EXERCISE DIRECTIONS
Transcribe the listing exactly, so that nothing but the pictures is missing.

━━━━━━━━━━━━━━━━━━━━━━━━━━━━━━

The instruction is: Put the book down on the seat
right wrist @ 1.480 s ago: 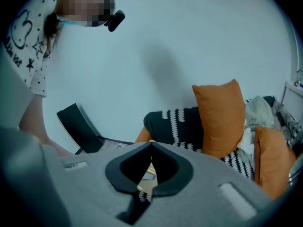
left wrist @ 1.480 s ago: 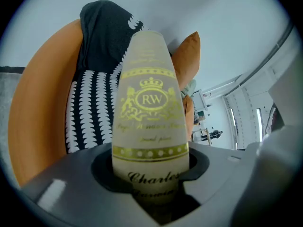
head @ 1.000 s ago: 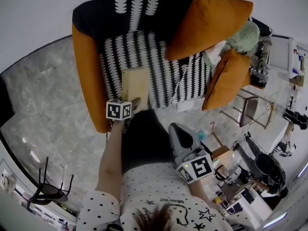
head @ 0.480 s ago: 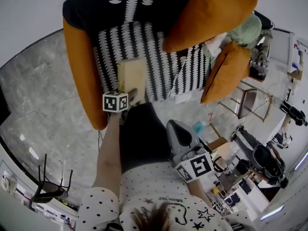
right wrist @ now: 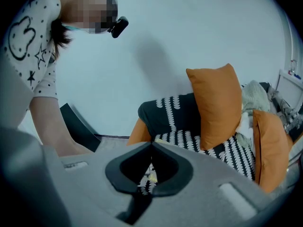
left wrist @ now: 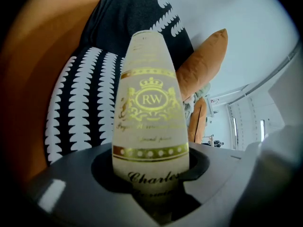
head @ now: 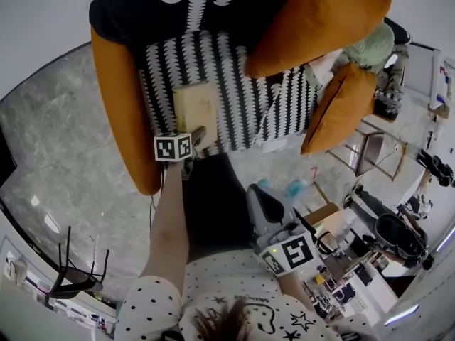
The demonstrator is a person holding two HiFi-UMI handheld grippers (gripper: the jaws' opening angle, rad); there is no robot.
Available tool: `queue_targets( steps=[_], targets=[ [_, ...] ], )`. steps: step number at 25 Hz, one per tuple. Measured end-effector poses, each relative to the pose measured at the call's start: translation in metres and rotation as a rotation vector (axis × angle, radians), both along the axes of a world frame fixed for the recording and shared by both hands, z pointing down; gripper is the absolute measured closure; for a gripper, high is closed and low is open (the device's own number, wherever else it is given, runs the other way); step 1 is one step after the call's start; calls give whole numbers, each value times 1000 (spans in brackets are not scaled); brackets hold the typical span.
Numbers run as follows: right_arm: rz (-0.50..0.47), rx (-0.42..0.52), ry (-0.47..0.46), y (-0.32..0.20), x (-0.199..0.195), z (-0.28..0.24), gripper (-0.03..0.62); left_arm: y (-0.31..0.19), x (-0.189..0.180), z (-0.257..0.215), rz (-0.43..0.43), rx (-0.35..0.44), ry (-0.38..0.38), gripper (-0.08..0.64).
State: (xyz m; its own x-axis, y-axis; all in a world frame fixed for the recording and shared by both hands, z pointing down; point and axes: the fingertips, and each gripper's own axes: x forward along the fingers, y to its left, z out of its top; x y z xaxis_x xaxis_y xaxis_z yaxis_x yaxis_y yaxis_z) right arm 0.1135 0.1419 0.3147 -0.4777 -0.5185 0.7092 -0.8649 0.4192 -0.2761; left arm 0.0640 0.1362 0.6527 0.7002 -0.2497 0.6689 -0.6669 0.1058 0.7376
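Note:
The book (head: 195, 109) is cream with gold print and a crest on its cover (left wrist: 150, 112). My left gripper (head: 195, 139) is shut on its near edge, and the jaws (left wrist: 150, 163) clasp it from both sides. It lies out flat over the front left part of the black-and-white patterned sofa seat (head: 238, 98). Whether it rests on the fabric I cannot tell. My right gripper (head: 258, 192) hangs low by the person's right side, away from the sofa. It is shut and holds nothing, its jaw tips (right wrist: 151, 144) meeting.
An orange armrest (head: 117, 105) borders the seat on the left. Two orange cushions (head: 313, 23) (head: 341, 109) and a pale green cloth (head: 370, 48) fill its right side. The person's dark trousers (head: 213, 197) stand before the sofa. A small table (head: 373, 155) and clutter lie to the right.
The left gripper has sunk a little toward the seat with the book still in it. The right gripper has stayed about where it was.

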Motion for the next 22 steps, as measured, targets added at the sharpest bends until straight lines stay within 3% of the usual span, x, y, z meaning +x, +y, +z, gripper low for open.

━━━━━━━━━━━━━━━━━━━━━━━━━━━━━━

RESULT OF THIS TASK
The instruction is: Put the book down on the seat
right wrist @ 1.480 s ago: 
left wrist @ 1.480 s ago: 
head @ 1.000 s ago: 
head @ 0.480 s ago: 
right wrist @ now: 
left wrist @ now: 
head @ now: 
The demonstrator is a person holding two HiFi-UMI handheld grippers (gripper: the jaws' opening angle, rad); there is no robot.
Available tool: `queue_targets( steps=[_], targets=[ [_, ...] ], )`. steps: step number at 25 Hz, one per tuple. Measured end-effector poses, each relative to the pose measured at the call's start: translation in metres and rotation as a rotation vector (axis × angle, radians), both along the axes of a world frame fixed for the recording and shared by both hands, z pointing down; gripper is the absolute measured closure; for a gripper, high is closed and low is open (the device's own number, wherever else it is given, runs the other way); step 1 is one step after the call's start; calls give whole numbers, each value times 1000 (spans in brackets are not scaled); brackets hold the typical span.
Numbers run as follows: right_arm: rz (-0.50..0.47), rx (-0.42..0.52), ry (-0.47..0.46), y (-0.32..0.20), x (-0.199..0.195), z (-0.28..0.24), gripper (-0.03..0.62); left_arm: y (-0.31..0.19), x (-0.189..0.180), z (-0.257..0.215), rz (-0.43..0.43), rx (-0.35..0.44), ry (-0.38..0.38), gripper (-0.08..0.64).
State: (xyz m; its own x-axis, y-axis; all in a world frame fixed for the recording and shared by both hands, z pointing down; point and axes: the fingertips, and each gripper's own axes: x forward along the fingers, y to its left, z out of its top; x y z xaxis_x xaxis_y xaxis_z yaxis_x yaxis_y yaxis_z) right arm 0.1135 0.1419 0.3147 -0.4777 -0.5185 0.7092 -0.8649 0.4192 -0.2761; left arm 0.0640 0.1362 0.6527 0.7002 -0.2497 0.6689 -0.6669 0.1058 0.7376
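Note:
The book (head: 195, 109) is cream with gold print and a crest on its cover (left wrist: 150, 112). My left gripper (head: 195, 139) is shut on its near edge, and the jaws (left wrist: 150, 163) clasp it from both sides. It lies out flat over the front left part of the black-and-white patterned sofa seat (head: 238, 98). Whether it rests on the fabric I cannot tell. My right gripper (head: 258, 192) hangs low by the person's right side, away from the sofa. It is shut and holds nothing, its jaw tips (right wrist: 151, 144) meeting.
An orange armrest (head: 117, 105) borders the seat on the left. Two orange cushions (head: 313, 23) (head: 341, 109) and a pale green cloth (head: 370, 48) fill its right side. The person's dark trousers (head: 213, 197) stand before the sofa. A small table (head: 373, 155) and clutter lie to the right.
The left gripper has sunk a little toward the seat with the book still in it. The right gripper has stayed about where it was.
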
Motion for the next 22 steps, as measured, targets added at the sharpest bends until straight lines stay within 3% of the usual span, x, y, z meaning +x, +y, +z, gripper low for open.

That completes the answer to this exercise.